Pour la première fois, une étude a permis d'établir un relevé des micro organismes présents sur le littoral néo-aquitain. Parmi eux, se trouvent des bactéries résistantes aux médicaments. Cette cartographie devrait permettre d'assurer un suivi sur le long terme et réduire les risque sanitaires
Quels sont les micro-organismes présents sur nos côtes ? Entre 2017 et 2020, des scientifiques se sont penchés sur la cartographie de la flore marine du littoral atlantique, de la Rochelle à Bayonne. Près de quatre ans de travail, avec un objectif : établir une cartographie des micro-organismes présents dans les eaux côtières de la façade néo-aquitaine, et faire un état des lieux de ceux qui résistent aux antibiotiques.
Un lien entre la santé humaine, animale, et l'environnement
Le résultat de cette étude, nommée Aqui-Litt et dirigée par le docteur Fatima M'Zali, a été présenté ce lundi, lors d'une restitution à l'Hôtel de Région. À cette occasion, le professeur Franck Chauvin, président du Haut conseil de la Santé publique a rappelé les principes du concept de "One Health" , selon lequel la santé de l'environnement, du monde animal et de l'humain entrent perpétuellement en interaction. "Agir pour l'environnement, c'est agir pour la santé humaine", a-t-il insisté, avant de rappeler que 1,2 millions de décès sont attribuables chaque année à l'antibio-résistance.
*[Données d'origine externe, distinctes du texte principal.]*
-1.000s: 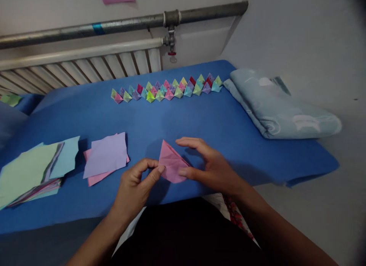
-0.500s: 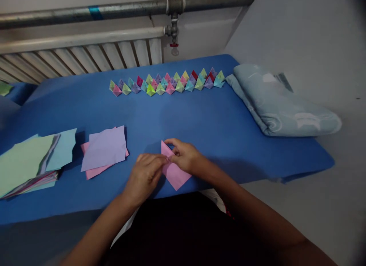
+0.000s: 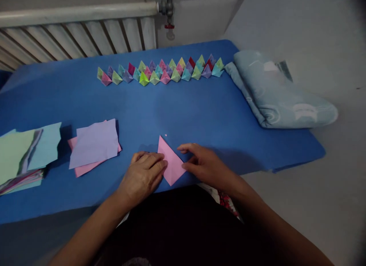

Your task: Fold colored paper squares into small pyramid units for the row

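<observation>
A folded pink sheet of origami paper (image 3: pixel 173 165) lies in front of me on the blue surface, its pointed tip facing away. My left hand (image 3: pixel 144 172) rests flat over the paper's left edge, fingers extended and pressing on it. At the right corner, the thumb of my right hand (image 3: pixel 207 163) touches the paper, with the index finger held apart from it; this hand is open. A tiny pink scrap (image 3: pixel 166 135) lies just beyond the tip.
Rows of small folded paper pieces (image 3: pixel 154 77) stand along the back. To my left lie a lilac sheet (image 3: pixel 95 141) over pink paper and a taller stack of coloured sheets (image 3: pixel 45 146). A folded grey-green blanket (image 3: pixel 280 94) sits at right. Behind is a white radiator (image 3: pixel 85 39).
My right hand has let go of the paper's upper part and moved right to its corner. My left fingers have flattened onto the left edge. The view has tilted down.
</observation>
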Tool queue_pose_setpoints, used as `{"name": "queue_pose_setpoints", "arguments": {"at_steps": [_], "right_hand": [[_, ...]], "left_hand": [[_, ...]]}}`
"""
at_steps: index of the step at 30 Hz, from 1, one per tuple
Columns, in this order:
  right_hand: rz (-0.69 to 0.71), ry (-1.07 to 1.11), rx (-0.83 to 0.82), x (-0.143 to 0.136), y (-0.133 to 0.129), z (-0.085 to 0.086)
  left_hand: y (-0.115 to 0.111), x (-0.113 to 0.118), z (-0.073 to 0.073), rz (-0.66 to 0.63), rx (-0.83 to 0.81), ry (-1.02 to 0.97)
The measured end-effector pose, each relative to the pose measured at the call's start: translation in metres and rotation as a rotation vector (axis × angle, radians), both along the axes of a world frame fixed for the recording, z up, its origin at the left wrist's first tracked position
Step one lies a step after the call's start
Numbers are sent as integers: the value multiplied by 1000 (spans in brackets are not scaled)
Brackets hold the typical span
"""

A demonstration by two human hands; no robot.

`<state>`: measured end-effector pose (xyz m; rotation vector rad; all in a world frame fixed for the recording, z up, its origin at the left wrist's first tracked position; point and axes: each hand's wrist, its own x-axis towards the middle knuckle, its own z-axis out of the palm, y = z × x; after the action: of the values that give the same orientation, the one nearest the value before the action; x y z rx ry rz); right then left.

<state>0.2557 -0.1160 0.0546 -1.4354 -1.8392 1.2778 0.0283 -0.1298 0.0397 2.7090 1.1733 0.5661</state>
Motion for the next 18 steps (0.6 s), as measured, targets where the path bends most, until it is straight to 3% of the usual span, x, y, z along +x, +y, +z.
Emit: {"name": "queue_pose_setpoints", "arguments": {"at_steps": [9,14,18], "right_hand": [[236,-37,338,10,-22,-10],[232,-187,584,6,-27,-22],[214,-271,684,8,-29,-29]], "left_hand": [[-6,-8,1,-68,-27,80],[-7,-9,2,-87,-63,94],[-9,-8,1,-77,-50,93]]}}
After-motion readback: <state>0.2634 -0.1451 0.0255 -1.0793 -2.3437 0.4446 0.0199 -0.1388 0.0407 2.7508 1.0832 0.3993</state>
"Une première, avec son lot de découvertes"
Au total, 450 prélèvements ont été effectués sur le littoral atlantique, avec l'aide de plongeurs et de pêcheurs, auxquels s'ajoutent 120 prélèvements d'animaux d'élevage, 120 échantillons sur des patients de médecine de ville et les comptes-rendus de relevés hospitaliers.
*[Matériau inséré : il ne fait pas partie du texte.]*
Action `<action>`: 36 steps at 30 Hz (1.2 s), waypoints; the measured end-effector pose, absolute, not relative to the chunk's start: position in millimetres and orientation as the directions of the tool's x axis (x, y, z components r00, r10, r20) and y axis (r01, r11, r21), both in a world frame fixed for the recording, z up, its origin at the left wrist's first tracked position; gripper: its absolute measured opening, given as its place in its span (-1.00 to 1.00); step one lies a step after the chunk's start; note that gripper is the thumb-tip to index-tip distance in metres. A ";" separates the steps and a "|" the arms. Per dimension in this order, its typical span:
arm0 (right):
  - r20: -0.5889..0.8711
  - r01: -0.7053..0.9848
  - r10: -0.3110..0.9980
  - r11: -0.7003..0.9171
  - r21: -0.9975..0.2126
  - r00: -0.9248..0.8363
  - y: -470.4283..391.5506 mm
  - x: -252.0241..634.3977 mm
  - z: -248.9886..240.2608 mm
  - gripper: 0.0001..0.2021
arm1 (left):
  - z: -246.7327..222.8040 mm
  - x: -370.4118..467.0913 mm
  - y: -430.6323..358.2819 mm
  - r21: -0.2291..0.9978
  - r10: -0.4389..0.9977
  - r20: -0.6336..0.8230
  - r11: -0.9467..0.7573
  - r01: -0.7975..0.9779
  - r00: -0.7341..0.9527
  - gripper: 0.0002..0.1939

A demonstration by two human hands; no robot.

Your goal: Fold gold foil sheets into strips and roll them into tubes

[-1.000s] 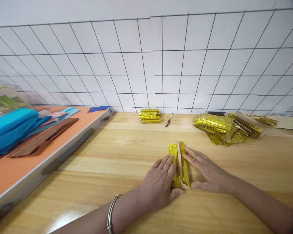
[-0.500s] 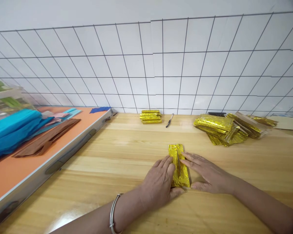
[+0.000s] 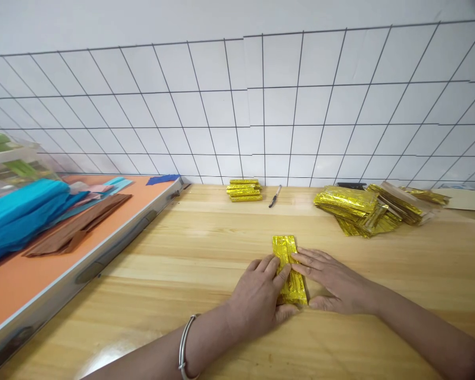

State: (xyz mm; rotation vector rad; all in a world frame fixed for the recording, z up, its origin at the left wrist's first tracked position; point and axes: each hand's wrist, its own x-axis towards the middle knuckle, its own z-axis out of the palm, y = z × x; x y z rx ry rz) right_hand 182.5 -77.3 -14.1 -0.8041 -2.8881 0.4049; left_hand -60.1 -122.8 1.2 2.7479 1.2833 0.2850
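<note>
A folded strip of crinkled gold foil paper [image 3: 288, 285] lies on the wooden table in front of me, its long sides turned in toward the middle. My left hand [image 3: 259, 290] rests on its left side, fingers laid over the foil and the thumb along the near end. From the right, my right hand [image 3: 332, 279] touches the strip with outstretched fingertips, its thumb on the table by the near right corner. Neither hand is closed round the foil. My left palm and fingers hide part of the left edge.
Rolled gold foil pieces [image 3: 244, 191] and a pen [image 3: 275, 196] lie near the wall. Stacked gold foil sheets [image 3: 346, 203] sit at the back right. On the left, an orange board [image 3: 106, 219] with a raised edge carries blue paper [image 3: 27, 216] and brown paper [image 3: 79, 224].
The dark gap along the middle of the foil strip has closed, and its right side now lies flatter and further left. My left index finger has shifted slightly right across it.
</note>
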 end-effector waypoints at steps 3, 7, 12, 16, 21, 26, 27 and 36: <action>0.041 0.490 0.522 0.822 -0.290 -0.852 -77.1 181.5 -13.2 -0.27 | 2.6 -59.9 -123.9 0.150 0.773 0.128 -0.634 0.759 0.621 -0.32; 0.028 0.492 0.519 0.825 -0.279 -0.854 -77.1 181.8 -13.2 -0.30 | 5.9 -59.2 -124.4 0.142 0.781 0.123 -0.625 0.768 0.612 -0.36; 0.079 0.473 0.518 0.825 -0.309 -0.852 -76.8 182.5 -13.9 -0.32 | 7.1 -61.9 -121.0 0.166 0.779 0.135 -0.627 0.761 0.612 -0.45; 0.067 0.474 0.517 0.822 -0.315 -0.853 -76.3 181.7 -13.0 -0.34 | 6.3 -65.9 -118.7 0.180 0.777 0.163 -0.629 0.757 0.607 -0.47; 0.064 0.475 0.528 0.805 -0.355 -0.847 -76.9 181.7 -11.3 -0.34 | 6.8 -68.9 -116.0 0.201 0.766 0.190 -0.643 0.739 0.614 -0.52; 0.041 0.506 0.563 0.770 -0.389 -0.825 -77.4 182.2 -7.6 -0.38 | 3.1 -71.7 -109.8 0.190 0.761 0.198 -0.649 0.737 0.618 -0.62; 0.030 0.513 0.569 0.763 -0.394 -0.822 -77.2 181.3 -6.0 -0.40 | 2.0 -72.3 -108.9 0.185 0.760 0.191 -0.649 0.737 0.621 -0.60; 0.203 0.617 0.720 0.680 -0.397 -0.663 -74.4 148.6 -11.7 -0.82 | -6.4 -77.7 -106.5 0.162 0.785 0.155 -0.619 0.769 0.600 -0.37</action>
"Cette évaluation du littoral néo aquitain a permis de faire une photo des bactéries, des virus et des champignons présents entre 2017 et 2020, explique le professeur Charles Cazanave, chef du service des maladies infectieuses au CHU de Bordeaux et engagé sur le projet Nova-Litt, l'étude qui prendra la suite d'Aqui-Litt. Il n'existe pas pour l'instant de comparaison sur un littoral équivalent. C'est une première, avec son lot de découvertes, avec des agents qu'on ne s'attendait pas à trouver ".
2 630 organismes et 300 espèces ont été identifiées. Parmi les surprises révélées par Aqui-Litt, se trouve notamment la résistance aux antibiotiques. "Plus on était proche des côtes, plus on trouvait des bactéries résistantes. Plus on s'en éloigne, moins on en trouve", note le professeur Cazanave, alors que la question du lien avec l'activité humaine, notamment l'évacuation des eaux usées, et celle de la régulation de la consommation des antibiotiques, se pose.
Certaines de ces bactéries sont d'origine humaine, avec l'eau du littoral qui est polluée par de la flore fécale. Mais on a aussi trouvé des bactéries de l'environnement du littoral, qui peuvent, de façon émergente, être des agents infectieux en médecine humaine ou animale. Ça marche dans les deux sens.
Professeur Charles CazanaveFrance 3 Aquitaine
Lanceur d'alerte
Autre enseignement de l'étude : certains agents pathogènes de l'eau, s'adaptent avec le réchauffement climatique. "Ils deviennent plus présents et peuvent passer plus facilement à l'homme", poursuit le Professeur Cazanave.
L'étude Nova-Litt, prévue entre 2022 2025, devrait permettre d'approfondir ces éléments et de les mettre en application. "Dans un deuxième temps, on verra l'évolution, et on pourra faire la corrélation entre les données du littoral, celle de la médecine humaine ; les données vétérinaires, et celles des eaux des rivières", poursuit Charles Cazanave.
Nova-Litt va nous permettre de voir s'il y a des choses qui émergent dans le littoral et qui pourraient être inquiétantes pour la santé humaine ou animale.
Pr Charles CazanaveFrance 3 Aquitaine
Les études Aqui-Litt et Nova-Litt sont cofinancées par l'Union européenne, la région Nouvelle Aquitaine et le groupe Ceva Sante animale. Elles pourraient, à terme, servir de modèle pour d'autres littoraux, également confrontés au réchauffement climatique.